Minneapolis Fed Chief: Raise Rates in 2017

The momentum to force the Federal Reserve to raise the interest rates was blunted with a bold call by Minneapolis Fed President Narayana Kocherlakota to hold off on any rate hike for two years.
“Given my current outlook, I believe that it would be appropriate to wait until 2017 to initiate liftoff and then raise the fed funds rate at about two percentage points per year,” said Kocherlakota in a speech delivered today before the Minnesota-based organization Greater Mankato Growth. “My preferred pace of tightening mirrors the pace of tightening from 2004 to 2006—a pace of tightening that is often seen as gradual.”

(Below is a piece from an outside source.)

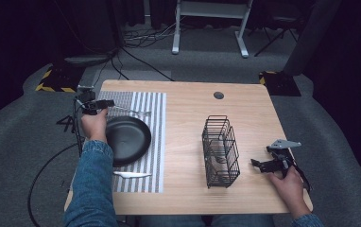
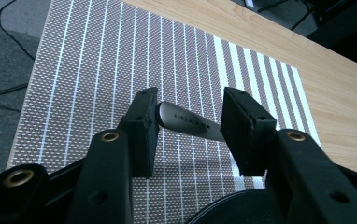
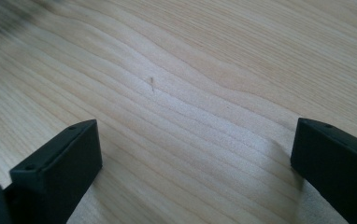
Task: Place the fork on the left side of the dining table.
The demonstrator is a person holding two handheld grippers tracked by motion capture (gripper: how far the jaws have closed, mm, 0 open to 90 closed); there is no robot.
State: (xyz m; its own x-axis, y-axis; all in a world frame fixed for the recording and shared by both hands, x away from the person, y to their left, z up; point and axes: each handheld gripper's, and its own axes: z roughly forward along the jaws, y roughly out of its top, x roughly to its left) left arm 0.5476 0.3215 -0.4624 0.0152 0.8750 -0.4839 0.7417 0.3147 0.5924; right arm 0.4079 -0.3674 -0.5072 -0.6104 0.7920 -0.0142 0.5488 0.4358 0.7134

Instead of acknowledging the pressure for a rate hike, Kocherlakota insisted that the central bank’s policy-setting Federal Open Market Committee (FOMC) consider a move in the opposite direction and approach negative-rate levels.
“The FOMC can achieve its congressionally mandated price and employment goals only by being extraordinarily patient in reducing the level of monetary accommodation,” he continued. “Indeed, to best fulfill its congressional mandates, the Committee should be considering reducing the target range for the fed funds rate, not increasing it.”
Kocherlakota is not a current voting member of the FOMC and is set to leave his position at the Minneapolis Fed at the end of the year.